TASK BRIEF: What follows is a listing; restate every line of it word for word.
[[ INFORMATION PROVIDED open ]]
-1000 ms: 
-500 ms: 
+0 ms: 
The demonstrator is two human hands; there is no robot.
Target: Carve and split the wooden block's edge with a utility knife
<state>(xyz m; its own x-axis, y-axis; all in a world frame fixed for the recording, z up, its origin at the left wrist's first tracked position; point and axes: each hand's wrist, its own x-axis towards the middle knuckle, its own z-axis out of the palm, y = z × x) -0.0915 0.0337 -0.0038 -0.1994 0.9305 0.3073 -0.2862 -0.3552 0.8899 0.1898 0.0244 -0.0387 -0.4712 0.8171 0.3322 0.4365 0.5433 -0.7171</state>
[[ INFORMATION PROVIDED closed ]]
EXPECTED OUTPUT:
-1000 ms: 
-500 ms: 
+0 ms: 
The demonstrator is two human hands; there is no robot.
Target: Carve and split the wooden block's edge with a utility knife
<state>(xyz m; its own x-axis, y-axis; all in a world frame fixed for the recording, z up, its origin at the left wrist's first tracked position; point and axes: each hand's wrist, its own x-axis towards the middle knuckle, its own z-axis out of the palm, y = z × x) -0.0915 0.0337 -0.0038 -0.1994 0.9305 0.3073 -0.2862 -0.3552 0.8899 0.1898 0.0244 -0.0387 -0.4712 0.8171 0.3322 0.4365 0.5433 -0.7171</state>

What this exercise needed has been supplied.